Coronavirus (COVID-19) Outbreak on a World Map on a digital LCD Display
Map source: /

As the regulator, we stepped in to say: Look every education content that is promoted by the Kenyan Institute of curriculum development must be carried by all broadcast stations. And that being said is because we are aware that, especially in the rural Africa rural Kenya, they are many people who may not have the internet to be able to have that provision for a conversation like what we having in our classroom. So many schools were affected by that. TV and FM radios which are vastly and widely used in Africa, they had to step in. We said, let the students who may not have Broadband on the internet in their areas also have this facility of either radio or TV to be able to enjoy just like the others who are in the cities.

…COVID-19 and Fake News 

“We also have realized that one of the most dangerous things during this Covid-19 is fake news.

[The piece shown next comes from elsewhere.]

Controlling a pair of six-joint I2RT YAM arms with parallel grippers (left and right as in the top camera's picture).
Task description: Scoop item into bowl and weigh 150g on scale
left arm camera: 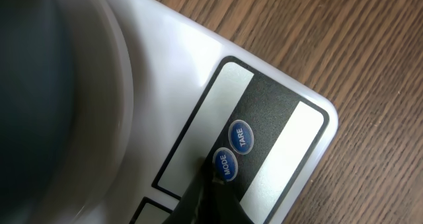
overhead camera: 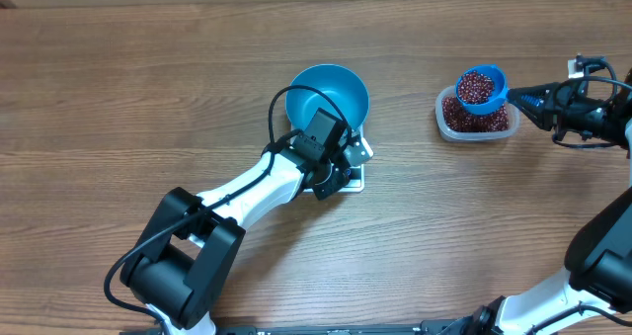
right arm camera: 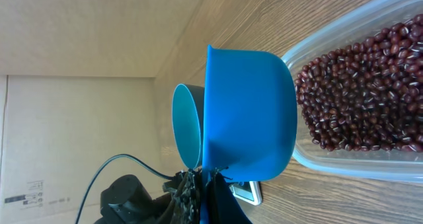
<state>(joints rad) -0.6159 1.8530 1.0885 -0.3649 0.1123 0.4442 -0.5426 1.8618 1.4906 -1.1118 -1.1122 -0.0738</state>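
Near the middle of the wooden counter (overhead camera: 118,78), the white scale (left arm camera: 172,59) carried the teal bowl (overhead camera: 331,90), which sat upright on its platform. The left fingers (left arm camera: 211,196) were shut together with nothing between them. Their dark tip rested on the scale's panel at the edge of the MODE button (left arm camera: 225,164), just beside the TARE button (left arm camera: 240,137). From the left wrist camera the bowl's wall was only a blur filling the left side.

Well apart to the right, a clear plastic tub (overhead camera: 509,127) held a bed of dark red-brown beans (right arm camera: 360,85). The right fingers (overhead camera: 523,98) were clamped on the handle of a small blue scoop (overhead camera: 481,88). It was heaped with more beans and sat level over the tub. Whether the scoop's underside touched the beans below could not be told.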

“What we have done with the operators is to ask them to be able to use bulk SMS to now push the right information and thereby educate the public about covid-19 because they are so many fake news there and people will not know what to believe and what not to believe.

“In the same area, what we have asked even the people in charge of cyber security to actually note where this fake news come from; so through the national Kenya anti cybersecurity organization we look at and identify fake news pages and especially on coronavirus with the aim of sharing that with the law enforcement to address it.

“The other thing of course, we have done because of the issues around cybersecurity, is to converge around and see where are the attacks coming from and who are launching the attacks, so that we are able to protect the people who are using this facility to do their legitimate work or to do schooling.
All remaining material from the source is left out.